1011 — Signing Naturally

The curriculum trains students to watch signing in three distinct stages:

Identifying hallways, stairs, and elevators.

Mastering ASL Fluency: A Guide to Signing Naturally Units 10 & 11

Immediate and extended family vocabulary, listing chronological age, and ordering siblings. signing naturally 1011

Represents a person or a long, thin object (e.g., a pole). CL:3: Represents vehicles (cars, bicycles, boats). CL:C: Represents cylindrical objects (cups, thick pipes).

While 10:11 focuses on the story, it utilizes the descriptive vocabulary built earlier in the unit: Personal Qualities

of the American Sign Language (ASL) curriculum, which centers on a specific narrative titled "A Lesson Learned." The curriculum trains students to watch signing in

Are you currently in the Level 2 book, or

: It forces your brain to connect visual concepts directly to signs, bypassing the English translation step.

Knife, tape, stapler, soap, and screwdriver. CL:3: Represents vehicles (cars, bicycles, boats)

To discuss plans involving multiple people, students are introduced to . This technique allows the signer to "become" different characters in a conversation or to show who is doing what in a future plan.
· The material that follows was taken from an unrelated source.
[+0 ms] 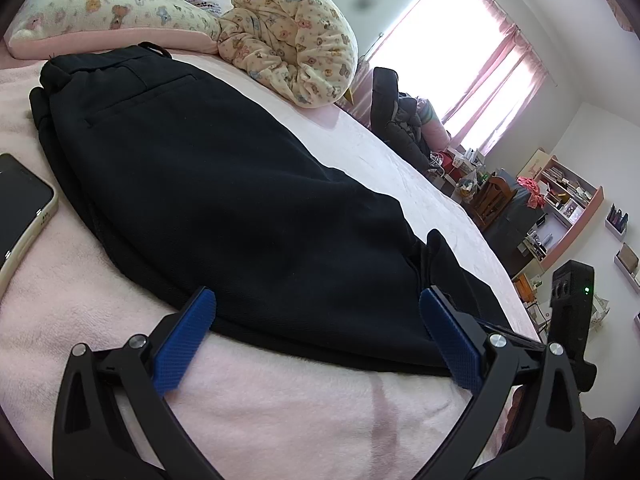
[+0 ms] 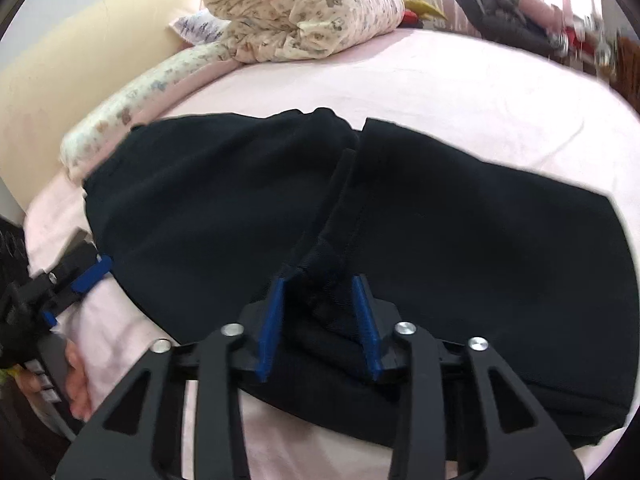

Role shifting is essential for storytelling and for discussing logistics like "He will go to the store, and then I will meet him at the movie theater".

Signing Naturally curriculum (specifically Units 1–6 and 7–12) is the gold standard for learning American Sign Language (ASL). It shifts away from traditional rote memorization, focusing instead on functional competency and cultural immersion. The Power of "Visual-Gestural" Learning

: Switching between the perspectives of Melvin, the young girl, and the parents to show dialogue and action.